Is Scraping Public Data Legal in Colorado After the 2026 Framework Overhaul?

Yes, scraping public data in Colorado is generally permissible, but strict adherence to state and federal laws is required. Public records under the Colorado Open Records Act (CORA) are accessible, yet automated scraping may trigger legal scrutiny if it violates terms of service or disrupts systems. The Colorado Attorney General’s 2024 guidance emphasizes compliance with the Colorado Consumer Protection Act (CCPA) when handling scraped data, particularly for commercial use.

Key Regulations for Scraping Public Data in Colorado

  • Colorado Open Records Act (CORA): Grants access to public records but prohibits scraping if it circumvents reasonable access fees or burdens public agencies. Requests exceeding 25 records annually may require formal approval under CORA § 24-72-204(3).
  • Computer Crime Law (C.R.S. § 18-5.5-102): Prohibits unauthorized access to computer systems, including aggressive scraping that mimics bot traffic or exceeds rate limits, risking felony charges under the 2023 amendments.
  • Colorado Consumer Protection Act (CCPA): Imposes liability for deceptive scraping practices, such as misrepresenting bot identity or harvesting personal data without disclosure, with penalties up to $20,000 per violation under § 6-1-113.

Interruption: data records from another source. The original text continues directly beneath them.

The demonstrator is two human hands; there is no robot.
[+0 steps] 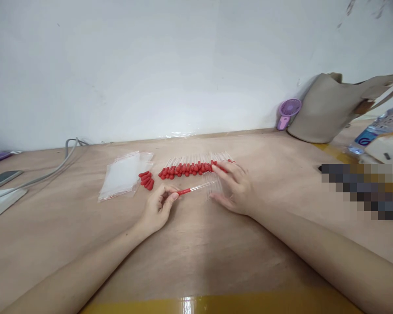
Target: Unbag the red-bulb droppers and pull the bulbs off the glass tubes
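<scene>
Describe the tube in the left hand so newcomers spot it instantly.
On the brown table, a row of red-ended tubes lies before the wall. Nearer the camera, the left hand pinches the tube by its red end. Its clear length points right; the row's point at the wall.

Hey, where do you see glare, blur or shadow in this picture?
All in the head view: bright glare on the yellow tape; right hand slightly blurred, left hand sharper; soft shadow on the table between the forearms.

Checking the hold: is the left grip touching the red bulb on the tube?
Touching. The head view shows the left grip pinching the red bulb by one end; the tube extends from the other.
</scene>
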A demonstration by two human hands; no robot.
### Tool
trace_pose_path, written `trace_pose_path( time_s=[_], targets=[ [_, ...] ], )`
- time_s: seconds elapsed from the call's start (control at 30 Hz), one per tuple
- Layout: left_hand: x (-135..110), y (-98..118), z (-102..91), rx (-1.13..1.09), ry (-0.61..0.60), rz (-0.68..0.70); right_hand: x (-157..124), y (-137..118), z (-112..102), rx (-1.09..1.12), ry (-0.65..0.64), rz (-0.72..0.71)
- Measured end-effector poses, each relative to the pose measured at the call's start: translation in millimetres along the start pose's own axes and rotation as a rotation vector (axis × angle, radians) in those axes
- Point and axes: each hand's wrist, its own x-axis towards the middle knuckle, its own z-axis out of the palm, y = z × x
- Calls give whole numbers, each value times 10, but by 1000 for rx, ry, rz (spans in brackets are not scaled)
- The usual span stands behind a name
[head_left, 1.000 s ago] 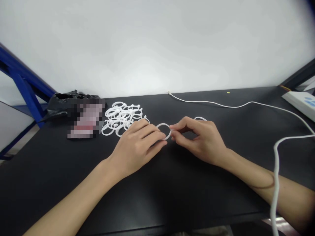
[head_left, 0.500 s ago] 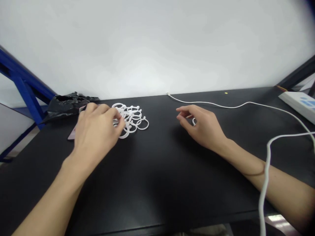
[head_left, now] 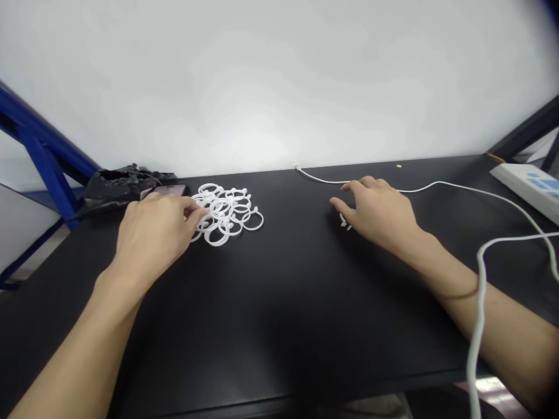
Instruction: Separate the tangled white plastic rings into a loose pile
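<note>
A pile of white plastic rings [head_left: 230,216], each with a small knob, lies left of the middle on the black table [head_left: 262,302]. Over the pile's left edge is my left hand [head_left: 157,230], its thumb and forefinger closed together against the rings. What sits between those fingertips is too small to make out. Farther right, my right hand [head_left: 378,212] hovers low with thumb and fingers apart. Beneath its thumb, small white pieces [head_left: 343,222] that look like more rings show on the table, mostly hidden by the hand.
Behind my left hand lies a phone [head_left: 171,190], partly covered, and a crumpled black plastic bag [head_left: 116,189]. A white cable [head_left: 458,185] crosses the back right towards a white power strip [head_left: 530,183]. Another cable [head_left: 479,302] hangs over my right forearm. A white wall [head_left: 279,87] rises behind.
My left hand has shifted left across the pile, uncovering more rings and the phone's top. My right hand has moved right, its thumb and fingers spreading wider and showing small white pieces below.
</note>
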Motion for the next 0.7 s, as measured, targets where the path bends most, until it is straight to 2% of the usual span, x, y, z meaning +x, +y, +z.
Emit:
trace_pose_path(
  time_s=[0.13,0.3,0.57,0.7],
  targets=[
    [25,22,-60,14,-23,-101,-3,-17,-47,-61,-153,95],
    [42,88,-110,-18,-10,-194,-4,-48,-56,-54,-270,83],
    [46,157,-168,-72,19,-284,5,-62,40,158,-205,-15],
    [39,194,-164,-92,42,-276,3,-41,101,258,-137,-28]
  ],
)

Local jurisdictions like Denver’s Open Data Program impose additional constraints, requiring API-based access for high-volume requests. The 2026 Colorado Privacy Act (CPA) further complicates scraping by mandating opt-out mechanisms for personal data, even if sourced from public records. Entities must conduct due diligence to distinguish between public records and protected personal information under CPA § 6-1-1304.